REQUIRED WORK:
Begin with the first line of the entries below and reproduce each line exactly, ending with the line that holds "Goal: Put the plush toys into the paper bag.".

---

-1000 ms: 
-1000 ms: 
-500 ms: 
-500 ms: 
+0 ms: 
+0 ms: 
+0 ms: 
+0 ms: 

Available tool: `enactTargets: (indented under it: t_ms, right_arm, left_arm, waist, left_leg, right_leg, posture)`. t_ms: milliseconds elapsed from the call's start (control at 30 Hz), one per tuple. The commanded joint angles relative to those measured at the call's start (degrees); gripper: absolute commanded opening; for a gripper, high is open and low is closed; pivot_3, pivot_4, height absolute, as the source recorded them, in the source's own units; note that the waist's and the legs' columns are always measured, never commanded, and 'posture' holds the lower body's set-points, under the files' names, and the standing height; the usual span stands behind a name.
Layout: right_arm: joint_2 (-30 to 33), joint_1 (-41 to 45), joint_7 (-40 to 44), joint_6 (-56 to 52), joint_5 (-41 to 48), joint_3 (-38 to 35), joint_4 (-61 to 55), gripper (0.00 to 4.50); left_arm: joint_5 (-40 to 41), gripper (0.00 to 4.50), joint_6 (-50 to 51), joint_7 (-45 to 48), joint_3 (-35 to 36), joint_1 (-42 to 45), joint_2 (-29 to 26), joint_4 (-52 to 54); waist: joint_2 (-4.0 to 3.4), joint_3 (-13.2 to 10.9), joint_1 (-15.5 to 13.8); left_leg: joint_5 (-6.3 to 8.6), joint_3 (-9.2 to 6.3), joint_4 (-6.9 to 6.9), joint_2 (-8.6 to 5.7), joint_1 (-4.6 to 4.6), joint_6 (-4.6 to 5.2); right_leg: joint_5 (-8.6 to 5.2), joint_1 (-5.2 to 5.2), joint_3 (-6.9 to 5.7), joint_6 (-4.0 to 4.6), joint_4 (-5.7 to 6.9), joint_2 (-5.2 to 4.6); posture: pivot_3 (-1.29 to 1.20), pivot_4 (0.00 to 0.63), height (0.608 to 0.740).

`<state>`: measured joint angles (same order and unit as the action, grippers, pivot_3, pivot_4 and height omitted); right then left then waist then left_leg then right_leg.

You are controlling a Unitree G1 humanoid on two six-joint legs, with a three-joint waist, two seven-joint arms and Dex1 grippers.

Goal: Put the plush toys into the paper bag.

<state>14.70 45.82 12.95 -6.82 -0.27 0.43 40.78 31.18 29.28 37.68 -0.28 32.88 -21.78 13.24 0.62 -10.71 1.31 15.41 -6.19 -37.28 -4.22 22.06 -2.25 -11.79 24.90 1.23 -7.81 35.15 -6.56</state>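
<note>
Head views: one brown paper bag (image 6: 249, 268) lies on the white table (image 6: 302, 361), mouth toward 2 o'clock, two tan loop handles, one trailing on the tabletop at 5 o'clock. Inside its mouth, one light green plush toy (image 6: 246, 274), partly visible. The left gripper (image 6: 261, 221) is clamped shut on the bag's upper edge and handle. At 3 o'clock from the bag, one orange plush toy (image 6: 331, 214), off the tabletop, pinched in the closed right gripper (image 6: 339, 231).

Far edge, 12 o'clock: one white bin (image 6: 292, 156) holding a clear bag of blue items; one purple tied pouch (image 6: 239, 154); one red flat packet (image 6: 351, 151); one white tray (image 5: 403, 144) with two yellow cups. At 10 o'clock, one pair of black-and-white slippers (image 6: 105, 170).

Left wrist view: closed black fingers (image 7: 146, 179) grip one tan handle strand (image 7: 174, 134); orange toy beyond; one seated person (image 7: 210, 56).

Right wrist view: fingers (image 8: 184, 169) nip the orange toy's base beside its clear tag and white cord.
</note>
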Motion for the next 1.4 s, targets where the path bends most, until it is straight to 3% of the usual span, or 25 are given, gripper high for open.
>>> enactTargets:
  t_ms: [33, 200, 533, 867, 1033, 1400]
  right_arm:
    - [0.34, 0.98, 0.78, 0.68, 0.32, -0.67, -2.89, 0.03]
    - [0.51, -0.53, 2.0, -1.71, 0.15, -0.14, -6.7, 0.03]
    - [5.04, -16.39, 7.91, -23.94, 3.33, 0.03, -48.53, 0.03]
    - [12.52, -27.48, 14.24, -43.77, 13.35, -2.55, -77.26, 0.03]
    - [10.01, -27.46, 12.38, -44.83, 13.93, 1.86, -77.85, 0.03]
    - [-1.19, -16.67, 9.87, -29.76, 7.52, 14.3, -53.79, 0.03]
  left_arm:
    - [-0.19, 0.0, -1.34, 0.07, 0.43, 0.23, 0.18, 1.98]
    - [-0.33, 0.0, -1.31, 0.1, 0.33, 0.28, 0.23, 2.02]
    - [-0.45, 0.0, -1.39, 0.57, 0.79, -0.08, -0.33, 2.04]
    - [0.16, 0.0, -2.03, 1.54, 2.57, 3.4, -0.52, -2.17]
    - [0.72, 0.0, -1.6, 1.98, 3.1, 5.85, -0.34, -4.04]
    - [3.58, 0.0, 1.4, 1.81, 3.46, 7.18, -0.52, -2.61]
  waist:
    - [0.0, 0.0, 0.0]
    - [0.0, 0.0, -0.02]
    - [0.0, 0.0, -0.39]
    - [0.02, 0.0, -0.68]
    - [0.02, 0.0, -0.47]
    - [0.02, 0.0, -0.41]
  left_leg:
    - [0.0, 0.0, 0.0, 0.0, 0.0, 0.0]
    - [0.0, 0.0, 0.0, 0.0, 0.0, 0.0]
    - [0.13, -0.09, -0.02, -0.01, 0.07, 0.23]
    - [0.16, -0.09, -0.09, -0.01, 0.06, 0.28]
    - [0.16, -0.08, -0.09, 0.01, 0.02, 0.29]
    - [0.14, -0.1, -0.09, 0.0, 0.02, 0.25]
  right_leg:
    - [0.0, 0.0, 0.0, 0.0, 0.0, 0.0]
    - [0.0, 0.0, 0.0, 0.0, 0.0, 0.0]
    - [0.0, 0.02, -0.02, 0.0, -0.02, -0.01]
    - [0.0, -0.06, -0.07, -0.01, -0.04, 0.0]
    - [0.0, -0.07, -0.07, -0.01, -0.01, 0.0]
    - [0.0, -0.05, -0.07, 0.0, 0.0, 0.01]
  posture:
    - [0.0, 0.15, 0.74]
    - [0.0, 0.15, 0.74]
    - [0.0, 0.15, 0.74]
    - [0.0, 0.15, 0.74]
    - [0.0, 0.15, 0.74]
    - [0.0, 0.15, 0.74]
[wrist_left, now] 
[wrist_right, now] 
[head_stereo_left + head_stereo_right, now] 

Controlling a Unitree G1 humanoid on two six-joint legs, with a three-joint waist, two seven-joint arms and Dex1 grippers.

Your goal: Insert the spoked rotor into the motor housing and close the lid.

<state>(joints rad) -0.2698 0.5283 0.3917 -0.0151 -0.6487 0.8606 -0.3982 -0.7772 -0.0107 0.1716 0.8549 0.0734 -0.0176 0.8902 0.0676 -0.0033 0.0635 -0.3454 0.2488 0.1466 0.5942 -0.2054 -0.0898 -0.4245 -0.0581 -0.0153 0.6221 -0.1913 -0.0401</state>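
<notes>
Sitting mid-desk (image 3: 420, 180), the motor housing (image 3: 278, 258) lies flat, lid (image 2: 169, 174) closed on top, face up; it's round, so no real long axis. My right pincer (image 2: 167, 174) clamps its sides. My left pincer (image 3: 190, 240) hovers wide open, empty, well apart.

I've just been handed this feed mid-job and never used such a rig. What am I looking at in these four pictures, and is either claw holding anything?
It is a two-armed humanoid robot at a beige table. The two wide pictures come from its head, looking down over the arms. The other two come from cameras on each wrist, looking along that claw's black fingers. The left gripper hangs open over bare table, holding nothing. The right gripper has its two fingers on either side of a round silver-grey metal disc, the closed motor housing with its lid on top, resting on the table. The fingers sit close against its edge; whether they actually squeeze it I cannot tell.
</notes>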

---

WRITTEN ANSWER:
-1000 ms: 
-1000 ms: 
-500 ms: 
-500 ms: 
+0 ms: 
+0 ms: 
+0 ms: 
+0 ms: 

Available tool: `enactTargets: (indented under it: t_ms, right_arm, left_arm, waist, left_leg, right_leg, posture)`. t_ms: milliseconds elapsed from the call's start (control at 30 Hz), one per tuple. The commanded joint angles relative to those measured at the call's start (degrees); gripper: absolute commanded opening; for a gripper, high is open and low is closed; pivot_3, pivot_4, height absolute, as the source recorded them, in the source's own units; note that the waist's and the legs' columns are always measured, never commanded, and 'posture' holds the lower body's set-points, under the files' names, and the standing height; the usual span stands behind a name.
Layout: right_arm: joint_2 (-30 to 33), joint_1 (-41 to 45), joint_7 (-40 to 44), joint_6 (-56 to 52), joint_5 (-41 to 48), joint_3 (-38 to 35), joint_4 (-61 to 55), gripper (0.00 to 4.50); left_arm: joint_5 (-40 to 41), gripper (0.00 to 4.50), joint_6 (-50 to 51), joint_7 (-45 to 48), joint_3 (-35 to 36), joint_1 (-42 to 45), joint_2 (-29 to 26), joint_4 (-52 to 54); waist: joint_2 (-4.0 to 3.4), joint_3 (-13.2 to 10.9), joint_1 (-15.5 to 13.8); left_leg: joint_5 (-6.3 to 8.6), joint_3 (-9.2 to 6.3), joint_4 (-6.9 to 6.9), joint_2 (-8.6 to 5.7), joint_1 (-4.6 to 4.6), joint_6 (-4.6 to 5.2); right_leg: joint_5 (-8.6 to 5.2), joint_1 (-5.2 to 5.2), joint_3 (-6.9 to 5.7), joint_6 (-4.0 to 4.6), joint_4 (-5.7 to 6.9), joint_2 (-5.2 to 4.6); posture: pivot_3 (-1.29 to 1.20), pivot_4 (0.00 to 0.63), height (0.608 to 0.740).

`<state>`: measured joint angles (same order and unit as the action, grippers, pivot_3, pivot_4 and height omitted); right then left then waist then left_leg then right_leg.

You are controlling a Unitree G1 humanoid on two six-joint legs, with a three-joint waist, two seven-joint arms and Dex1 grippers.

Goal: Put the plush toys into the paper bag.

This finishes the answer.